Her remarks underscore a broader market shift. Legacy hubs such as Dublin, Frankfurt, and London increasingly face grid bottlenecks and planning friction. Consequently, developers now pursue locations where generation and digital infrastructure can expand in lockstep.
Sines enters that conversation with secured grid access and a master plan designed for 1.2 GW of IT power at full build-out. Start Campus states that the campus will operate on 100% renewable energy. The company is engineering the site for a power usage effectiveness of 1.1, supported by seawater-based cooling that targets a water usage effectiveness of zero.

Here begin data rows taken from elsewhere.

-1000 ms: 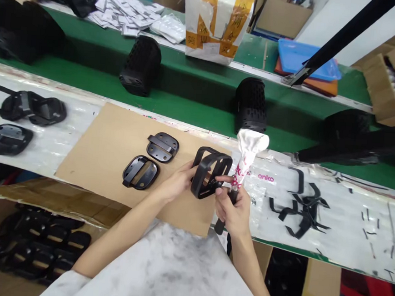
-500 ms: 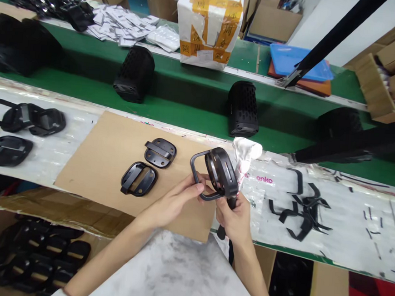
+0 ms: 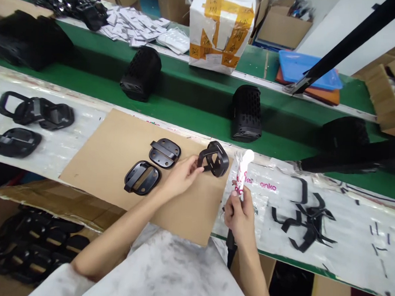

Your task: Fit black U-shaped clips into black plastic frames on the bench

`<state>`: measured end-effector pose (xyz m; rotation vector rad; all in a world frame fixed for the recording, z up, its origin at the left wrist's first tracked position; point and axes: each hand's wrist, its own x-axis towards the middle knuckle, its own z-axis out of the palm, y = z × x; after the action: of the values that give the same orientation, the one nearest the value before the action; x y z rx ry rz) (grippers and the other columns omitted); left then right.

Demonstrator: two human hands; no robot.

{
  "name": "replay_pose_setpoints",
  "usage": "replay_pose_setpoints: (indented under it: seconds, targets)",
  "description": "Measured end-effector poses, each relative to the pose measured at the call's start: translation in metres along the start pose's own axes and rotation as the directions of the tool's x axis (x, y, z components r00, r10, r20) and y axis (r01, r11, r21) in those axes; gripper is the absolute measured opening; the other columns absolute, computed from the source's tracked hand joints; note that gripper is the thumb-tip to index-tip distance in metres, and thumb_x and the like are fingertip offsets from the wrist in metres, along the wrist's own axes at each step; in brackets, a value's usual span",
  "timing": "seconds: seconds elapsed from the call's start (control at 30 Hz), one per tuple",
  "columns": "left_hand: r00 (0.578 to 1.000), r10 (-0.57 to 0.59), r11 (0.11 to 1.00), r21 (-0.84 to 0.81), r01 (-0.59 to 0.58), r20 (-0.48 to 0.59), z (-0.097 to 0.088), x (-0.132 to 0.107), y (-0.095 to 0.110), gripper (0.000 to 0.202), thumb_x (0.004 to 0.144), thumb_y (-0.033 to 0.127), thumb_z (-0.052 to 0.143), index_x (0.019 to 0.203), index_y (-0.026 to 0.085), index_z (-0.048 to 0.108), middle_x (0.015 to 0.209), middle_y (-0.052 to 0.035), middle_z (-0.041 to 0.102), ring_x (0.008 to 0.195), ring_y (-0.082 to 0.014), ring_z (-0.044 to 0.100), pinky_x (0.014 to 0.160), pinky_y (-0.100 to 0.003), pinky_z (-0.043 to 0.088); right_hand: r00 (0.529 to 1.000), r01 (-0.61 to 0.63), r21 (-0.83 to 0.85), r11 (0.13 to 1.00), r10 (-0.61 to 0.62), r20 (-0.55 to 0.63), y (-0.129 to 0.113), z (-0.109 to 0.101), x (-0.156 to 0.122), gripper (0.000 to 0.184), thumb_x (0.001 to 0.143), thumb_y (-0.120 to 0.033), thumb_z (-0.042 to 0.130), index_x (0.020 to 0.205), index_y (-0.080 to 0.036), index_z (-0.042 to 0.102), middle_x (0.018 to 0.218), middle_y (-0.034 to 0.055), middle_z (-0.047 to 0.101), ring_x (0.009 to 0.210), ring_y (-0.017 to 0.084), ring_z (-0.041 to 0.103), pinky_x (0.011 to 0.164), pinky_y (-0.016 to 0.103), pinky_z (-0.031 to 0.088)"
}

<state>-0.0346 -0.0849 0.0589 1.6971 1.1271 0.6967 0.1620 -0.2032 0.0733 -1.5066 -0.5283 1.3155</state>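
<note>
My left hand [image 3: 187, 171] is closed on the loop-shaped handle of a black plastic bracket [image 3: 221, 161], which tilts over the right part of a cardboard sheet [image 3: 97, 158]. Whether the bracket touches the sheet I cannot tell. In my right hand [image 3: 240, 215] is a hammer [image 3: 242, 172], its head and upper shaft wrapped in white with pink print, its black grip showing below my fist. Left of the held bracket, two similar black plates with straps, a far one [image 3: 164, 153] and a near one [image 3: 143, 177], lie on the cardboard.
Black strap pieces [image 3: 310, 220] lie in a heap at the right. More brackets [image 3: 36, 111] are on the left of the table. Perforated black housings [image 3: 246, 113] stand on the green surface behind, before a taped white box [image 3: 222, 29]. A dark slanting post [image 3: 352, 46] rises at right.
The bracket has moved away from my body and apart from my right hand, still in my left fingers. The hammer has come more upright in my right hand. The view has shifted slightly.
</note>
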Motion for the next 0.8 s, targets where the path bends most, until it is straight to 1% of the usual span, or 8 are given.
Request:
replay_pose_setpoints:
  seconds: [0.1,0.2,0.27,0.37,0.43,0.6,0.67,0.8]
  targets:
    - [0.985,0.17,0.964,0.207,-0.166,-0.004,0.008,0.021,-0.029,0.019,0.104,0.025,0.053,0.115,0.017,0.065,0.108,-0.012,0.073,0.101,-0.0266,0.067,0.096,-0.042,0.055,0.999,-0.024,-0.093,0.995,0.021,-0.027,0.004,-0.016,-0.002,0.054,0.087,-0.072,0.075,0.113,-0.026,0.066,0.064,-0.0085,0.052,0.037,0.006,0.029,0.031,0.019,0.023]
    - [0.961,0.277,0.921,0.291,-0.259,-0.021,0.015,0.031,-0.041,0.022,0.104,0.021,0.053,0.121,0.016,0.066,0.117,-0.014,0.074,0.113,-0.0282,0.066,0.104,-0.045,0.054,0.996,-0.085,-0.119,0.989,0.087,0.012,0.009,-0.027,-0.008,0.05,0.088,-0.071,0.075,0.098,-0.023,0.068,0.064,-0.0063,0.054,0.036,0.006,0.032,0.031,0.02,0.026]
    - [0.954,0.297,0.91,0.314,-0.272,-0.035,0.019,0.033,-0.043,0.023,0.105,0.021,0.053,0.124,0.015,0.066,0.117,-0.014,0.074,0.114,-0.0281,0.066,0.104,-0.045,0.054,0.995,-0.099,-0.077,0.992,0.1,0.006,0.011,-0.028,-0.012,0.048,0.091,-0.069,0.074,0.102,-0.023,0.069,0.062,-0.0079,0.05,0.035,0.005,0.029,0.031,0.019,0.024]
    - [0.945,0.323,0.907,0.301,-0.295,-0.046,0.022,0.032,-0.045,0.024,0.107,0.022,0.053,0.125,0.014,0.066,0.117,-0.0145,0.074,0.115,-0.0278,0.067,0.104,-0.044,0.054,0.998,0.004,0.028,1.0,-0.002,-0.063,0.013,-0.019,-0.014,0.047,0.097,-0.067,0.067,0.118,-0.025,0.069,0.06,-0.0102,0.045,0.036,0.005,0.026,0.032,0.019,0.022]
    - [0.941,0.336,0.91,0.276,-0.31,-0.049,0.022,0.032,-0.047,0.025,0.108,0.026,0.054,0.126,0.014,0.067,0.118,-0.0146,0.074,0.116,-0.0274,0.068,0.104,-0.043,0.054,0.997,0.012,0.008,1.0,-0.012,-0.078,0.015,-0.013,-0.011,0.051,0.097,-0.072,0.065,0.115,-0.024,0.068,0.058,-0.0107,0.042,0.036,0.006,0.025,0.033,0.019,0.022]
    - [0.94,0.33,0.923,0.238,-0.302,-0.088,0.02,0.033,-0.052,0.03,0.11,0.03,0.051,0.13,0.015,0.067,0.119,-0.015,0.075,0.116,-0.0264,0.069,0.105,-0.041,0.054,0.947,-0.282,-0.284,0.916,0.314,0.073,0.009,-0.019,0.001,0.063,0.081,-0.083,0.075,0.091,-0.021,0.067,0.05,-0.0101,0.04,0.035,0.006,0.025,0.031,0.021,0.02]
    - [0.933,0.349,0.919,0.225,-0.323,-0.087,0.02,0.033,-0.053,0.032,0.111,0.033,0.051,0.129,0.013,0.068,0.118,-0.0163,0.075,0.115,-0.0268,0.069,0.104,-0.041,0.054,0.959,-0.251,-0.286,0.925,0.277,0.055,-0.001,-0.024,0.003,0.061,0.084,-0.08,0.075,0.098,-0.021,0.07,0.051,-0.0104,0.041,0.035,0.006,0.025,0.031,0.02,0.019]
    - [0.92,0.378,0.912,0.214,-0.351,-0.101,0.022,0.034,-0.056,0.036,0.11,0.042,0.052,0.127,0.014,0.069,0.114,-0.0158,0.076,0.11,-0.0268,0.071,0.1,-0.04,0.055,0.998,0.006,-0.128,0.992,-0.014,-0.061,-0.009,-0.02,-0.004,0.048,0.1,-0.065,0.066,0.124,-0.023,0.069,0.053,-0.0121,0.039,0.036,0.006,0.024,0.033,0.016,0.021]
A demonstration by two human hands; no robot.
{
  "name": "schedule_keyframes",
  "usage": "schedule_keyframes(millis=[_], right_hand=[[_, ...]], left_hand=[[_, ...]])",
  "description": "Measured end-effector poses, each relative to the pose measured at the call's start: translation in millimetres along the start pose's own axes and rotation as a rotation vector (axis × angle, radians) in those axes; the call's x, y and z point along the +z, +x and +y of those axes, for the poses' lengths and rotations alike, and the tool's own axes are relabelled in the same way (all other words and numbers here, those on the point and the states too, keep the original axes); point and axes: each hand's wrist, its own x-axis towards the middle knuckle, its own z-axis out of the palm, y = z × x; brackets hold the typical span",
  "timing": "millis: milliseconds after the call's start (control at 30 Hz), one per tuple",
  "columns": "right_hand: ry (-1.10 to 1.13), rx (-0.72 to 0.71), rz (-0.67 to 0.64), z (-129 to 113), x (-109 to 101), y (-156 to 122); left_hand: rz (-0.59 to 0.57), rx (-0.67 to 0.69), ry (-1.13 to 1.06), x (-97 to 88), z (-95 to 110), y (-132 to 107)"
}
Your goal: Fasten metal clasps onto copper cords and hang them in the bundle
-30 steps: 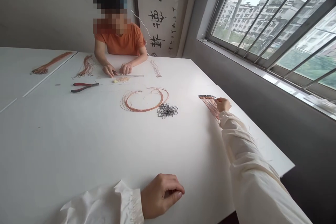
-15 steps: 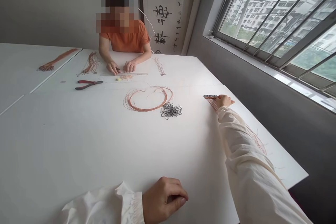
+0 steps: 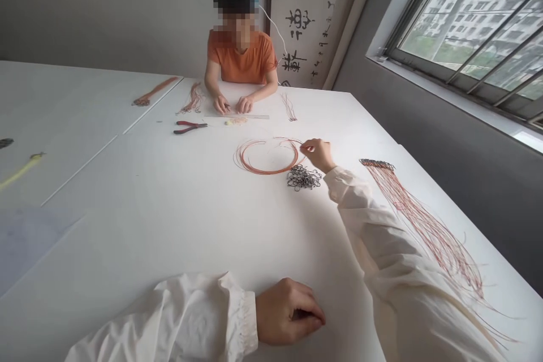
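Observation:
My right hand (image 3: 317, 154) has reached the right edge of a coil of thin orange line (image 3: 265, 172). Its fingertips are pinched together on the strands there. Just below that hand lies a tangled heap of dark metal hooks or clips (image 3: 304, 177). Along the right side of the table stretches a bundle of orange lines (image 3: 418, 220), its dark metal pieces (image 3: 376, 164) lined up at the far end. My left hand (image 3: 290, 312) rests on the near part of the table, thumb and fingers closed, with nothing visible in them.
Across the white table (image 3: 178, 226) sits a person in an orange top (image 3: 241, 59), hands at a ruler (image 3: 254, 117). Red-handled pliers (image 3: 189, 126) lie left of the ruler. More line bundles (image 3: 193, 99) lie near the person. A yellow strand (image 3: 21, 172) is at far left.
My right hand has let go of the lined-up metal pieces and moved left to the coil of orange line. The view has turned left. My left hand stays resting and closed.

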Motion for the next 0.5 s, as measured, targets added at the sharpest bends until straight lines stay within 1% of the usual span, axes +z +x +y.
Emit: schedule_keyframes(millis=[100, 200, 267, 367, 500], right_hand=[[-0.030, -0.047, -0.106, -41, 35, 16], [-0.080, -0.089, -0.193, -63, 57, 33], [-0.110, -0.129, -0.254, -69, 65, 41], [-0.142, -0.167, -0.332, -73, 70, 49], [-0.155, -0.193, -0.368, -74, 72, 48]], left_hand=[[0.025, 0.014, 0.002, 1.3, 0, 1], [0.041, 0.012, 0.005, 4.2, -2, 1], [0.042, 0.006, -0.003, 6.4, -4, 0], [0.050, 0.014, -0.024, 9.1, -5, 0], [0.064, 0.010, -0.045, 10.7, -5, -1]])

Robert Dunn, CEO of Start Campus, suggests that the new partnership is about aligning that digital ambition with the realities of the power system.
“This partnership framework reflects a shared conviction that digital infrastructure and renewable energy must be developed together, at scale and with long-term system resilience in mind,” says Robert.
Strengthening Grid Resilience Partnerships
The agreement extends beyond supply contracts. It creates forward demand visibility for EDP while giving Start Campus a strategic energy counterparty capable of developing additional capacity as needed.
Miguel Stilwell d’Andrade, CEO of EDP, addressed the partnership during an analyst call tied to 2025 results.
“This opens up the possibility of creating additional value from our existing assets and operations, while giving us greater visibility into future demand volumes, which could support the development of a renewable energy project,” says Miguel.
“By aligning Start Campus’ platform vision with EDP’s energy leadership and global experience supporting hyperscale digital infrastructure, we are laying the foundations for an integrated approach to digital growth, starting in Sines and extending across the country – that supports customers, strengthens the energy system and delivers sustainable economic value”.
Financial backing from Davidson Kempner reinforces the long-horizon thesis. The firm manages more than $37 billion in assets and frames the collaboration as part of a broader commitment to resilient digital platforms.
“Davidson Kempner is pleased to support this strategic alignment as part of our long-term commitment to building resilient digital infrastructure platforms,” says Daniel Boehm, Partner and Co-Head of the European Corporates Team at Davidson Kempner.
“The framework between Start Campus and EDP reflects the type of forward-looking collaboration required to enable scalable, energy-aligned digital infrastructure, underpinned by sustainability and long-term investment discipline.”
Long-Term Capital Signals Confidence in Energy-Compute Integration
Portugal’s grid context strengthens the case. According to transmission system operator REN, renewables supplied roughly 68% of national electricity consumption in 2025. Start Campus and EDP state that their collaboration will help ensure long-term price stability and reduce reliance on international imports.
Specifics around new generation assets or grid reinforcements remain undisclosed. However, the MoU clearly establishes a structural template: develop compute capacity and renewable supply as a single, coordinated system. For Europe’s next generation of AI infrastructure, that integrated model may shift from differentiator to prerequisite.